Every line from the first one in the listing down to the line with "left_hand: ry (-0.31" should be restated word for word.

━━━━━━━━━━━━━━━━

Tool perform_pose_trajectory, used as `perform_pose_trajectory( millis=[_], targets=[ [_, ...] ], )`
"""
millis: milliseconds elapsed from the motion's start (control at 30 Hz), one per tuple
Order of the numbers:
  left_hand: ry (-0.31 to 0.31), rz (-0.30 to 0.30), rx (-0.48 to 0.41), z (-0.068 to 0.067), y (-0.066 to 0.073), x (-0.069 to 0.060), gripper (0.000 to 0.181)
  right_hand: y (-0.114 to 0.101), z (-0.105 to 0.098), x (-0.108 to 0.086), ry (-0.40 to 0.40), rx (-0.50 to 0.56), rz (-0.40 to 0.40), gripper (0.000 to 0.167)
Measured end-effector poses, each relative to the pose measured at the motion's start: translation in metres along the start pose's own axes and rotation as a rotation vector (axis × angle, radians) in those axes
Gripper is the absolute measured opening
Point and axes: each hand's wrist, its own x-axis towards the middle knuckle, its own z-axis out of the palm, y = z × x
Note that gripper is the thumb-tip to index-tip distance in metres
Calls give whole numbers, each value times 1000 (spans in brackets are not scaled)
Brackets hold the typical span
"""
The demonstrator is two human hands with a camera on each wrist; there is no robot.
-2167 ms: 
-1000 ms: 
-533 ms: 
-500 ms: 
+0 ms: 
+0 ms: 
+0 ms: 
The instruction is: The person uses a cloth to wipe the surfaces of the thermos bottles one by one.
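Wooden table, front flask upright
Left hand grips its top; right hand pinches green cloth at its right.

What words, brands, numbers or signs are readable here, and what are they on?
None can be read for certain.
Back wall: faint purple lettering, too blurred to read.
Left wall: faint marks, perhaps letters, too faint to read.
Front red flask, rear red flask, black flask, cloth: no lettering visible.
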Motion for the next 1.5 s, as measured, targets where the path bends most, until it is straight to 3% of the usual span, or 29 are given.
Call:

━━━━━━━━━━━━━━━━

Task solution:
Tool perform_pose_trajectory, used as `perform_pose_trajectory( millis=[_], targets=[ [_, ...] ], )`
"""
millis: milliseconds elapsed from the motion's start (control at 30 Hz), one per tuple
Order of the numbers:
  left_hand: ry (-0.31 to 0.31), rz (-0.30 to 0.30), rx (-0.48 to 0.41), z (-0.068 to 0.067), y (-0.066 to 0.073), x (-0.069 to 0.060), gripper (0.000 to 0.181)

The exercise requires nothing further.